# Handle material



## kalaeb (Jun 14, 2011)

Does anyone know if there are any legal ramifications to using Caribou horn in handles? They are not protected are they? Just covering my bases.


----------



## PierreRodrigue (Jun 14, 2011)

Caribou to the best of my knowledge are thriving, and not included in bans. The only issue I can see, would be in the sale, purchase of these antlers, internationally. Even within ones home country, there are legal ramifications in the sale/purchase of "animal parts" If you harvested these antlers, or bought them, as long as you have the tags/permit for the animal, your fine. 

As a knife handle, be aware, unstabilized antler, will move more than say buffalo horn.


----------



## kalaeb (Jun 14, 2011)

Thanks Pierre, I hoped you would chime in. I figured you would have the best knowledge of the subject, being from the from the frozen north and all....

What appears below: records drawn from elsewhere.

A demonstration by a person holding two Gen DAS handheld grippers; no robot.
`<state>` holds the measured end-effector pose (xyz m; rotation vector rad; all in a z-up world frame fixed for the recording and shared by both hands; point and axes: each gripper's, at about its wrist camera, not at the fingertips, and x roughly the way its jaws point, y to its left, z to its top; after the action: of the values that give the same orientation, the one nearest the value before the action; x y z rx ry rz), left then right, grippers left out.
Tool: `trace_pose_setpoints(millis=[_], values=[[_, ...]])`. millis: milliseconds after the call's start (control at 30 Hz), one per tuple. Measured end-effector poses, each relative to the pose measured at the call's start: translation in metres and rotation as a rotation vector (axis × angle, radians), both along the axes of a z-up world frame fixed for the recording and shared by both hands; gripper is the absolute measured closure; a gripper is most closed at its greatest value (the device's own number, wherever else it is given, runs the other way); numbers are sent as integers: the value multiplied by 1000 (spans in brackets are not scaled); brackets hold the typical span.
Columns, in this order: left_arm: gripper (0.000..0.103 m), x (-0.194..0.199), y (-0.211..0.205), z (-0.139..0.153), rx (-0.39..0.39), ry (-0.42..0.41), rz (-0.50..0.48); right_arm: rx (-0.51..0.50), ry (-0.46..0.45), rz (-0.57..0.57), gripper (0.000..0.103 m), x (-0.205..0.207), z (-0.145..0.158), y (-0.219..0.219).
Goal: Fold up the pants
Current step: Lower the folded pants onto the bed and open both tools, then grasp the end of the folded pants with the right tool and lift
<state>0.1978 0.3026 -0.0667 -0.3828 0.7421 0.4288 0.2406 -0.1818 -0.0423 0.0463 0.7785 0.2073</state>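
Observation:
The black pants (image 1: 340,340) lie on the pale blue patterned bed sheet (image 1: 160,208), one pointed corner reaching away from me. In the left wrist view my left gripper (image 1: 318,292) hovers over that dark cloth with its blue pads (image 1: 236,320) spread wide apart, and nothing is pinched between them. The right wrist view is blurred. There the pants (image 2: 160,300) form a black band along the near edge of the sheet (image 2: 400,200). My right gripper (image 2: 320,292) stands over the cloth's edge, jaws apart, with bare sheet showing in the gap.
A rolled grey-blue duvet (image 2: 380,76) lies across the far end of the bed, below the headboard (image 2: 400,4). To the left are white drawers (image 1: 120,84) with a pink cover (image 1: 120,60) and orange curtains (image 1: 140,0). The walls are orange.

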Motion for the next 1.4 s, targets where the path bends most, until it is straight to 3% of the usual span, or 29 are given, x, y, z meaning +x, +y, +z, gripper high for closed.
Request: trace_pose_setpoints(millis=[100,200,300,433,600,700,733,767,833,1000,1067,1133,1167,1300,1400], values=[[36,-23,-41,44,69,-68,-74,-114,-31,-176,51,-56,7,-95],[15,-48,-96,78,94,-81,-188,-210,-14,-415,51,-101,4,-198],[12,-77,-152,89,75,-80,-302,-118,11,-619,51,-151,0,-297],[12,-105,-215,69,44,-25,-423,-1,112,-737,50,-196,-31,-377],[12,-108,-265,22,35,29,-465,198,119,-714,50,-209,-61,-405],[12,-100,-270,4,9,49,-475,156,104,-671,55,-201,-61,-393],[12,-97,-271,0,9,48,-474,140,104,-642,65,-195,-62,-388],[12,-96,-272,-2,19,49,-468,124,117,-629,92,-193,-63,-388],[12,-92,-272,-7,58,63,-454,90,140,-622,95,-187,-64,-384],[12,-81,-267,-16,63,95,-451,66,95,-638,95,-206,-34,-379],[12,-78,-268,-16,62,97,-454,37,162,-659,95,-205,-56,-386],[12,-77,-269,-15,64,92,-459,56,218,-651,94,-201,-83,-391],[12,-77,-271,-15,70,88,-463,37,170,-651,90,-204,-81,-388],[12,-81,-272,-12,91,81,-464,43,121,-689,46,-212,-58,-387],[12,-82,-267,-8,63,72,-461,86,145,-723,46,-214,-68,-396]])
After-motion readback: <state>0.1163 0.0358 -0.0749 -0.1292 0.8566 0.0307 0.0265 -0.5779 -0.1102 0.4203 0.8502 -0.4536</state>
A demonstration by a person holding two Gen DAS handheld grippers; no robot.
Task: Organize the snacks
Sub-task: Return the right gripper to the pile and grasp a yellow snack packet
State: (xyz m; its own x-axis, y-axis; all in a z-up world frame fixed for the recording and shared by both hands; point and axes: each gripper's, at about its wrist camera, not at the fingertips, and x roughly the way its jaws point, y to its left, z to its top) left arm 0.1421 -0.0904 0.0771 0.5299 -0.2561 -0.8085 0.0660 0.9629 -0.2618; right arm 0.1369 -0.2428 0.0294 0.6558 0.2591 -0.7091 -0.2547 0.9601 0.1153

I had hoped to use it as a spacer between a buffalo horn ferrule and a cocobolo body. Is it too unstable to attempt that?


----------



## PierreRodrigue (Jun 14, 2011)

There are a couple ways to use it, depending if you want the natural outside rough texture, or if you intend to shape it like buffalo horn. I would think you intend to shape it and blend it smoothly with the rest of the handle. If the animal fed well, the outer dense clear bone, will be thicker, if it fought through a hard winter/spring, it might be fairly thin. Cut a portion slightly larger than your finished handle, remove as much of the inner hollow material as you can, fill the voids with epoxy, or use CA to help "stabilize it" You should be ok. If the outer bone is really thin, you may have issues.


----------



## apicius9 (Jun 14, 2011)

Can I throw in a question about stag while we are at it? I have a few nice rounds that seem very dense, hardly any inner hollows. Do they behave about the same, should they be treated with anyhing? Intuitively, I would say they seem very dense and stable, but what do I know...

Stefan


----------



## PierreRodrigue (Jun 15, 2011)

Stag is one of the best to use, most good quality rounds have a nice thick, dense, outerlayer, that has very little movement. It is most sought for the "popcorn" finish some higher quality pieces have for bowies, and fighters, as well as some hunters. You should have no, or very little issues.


----------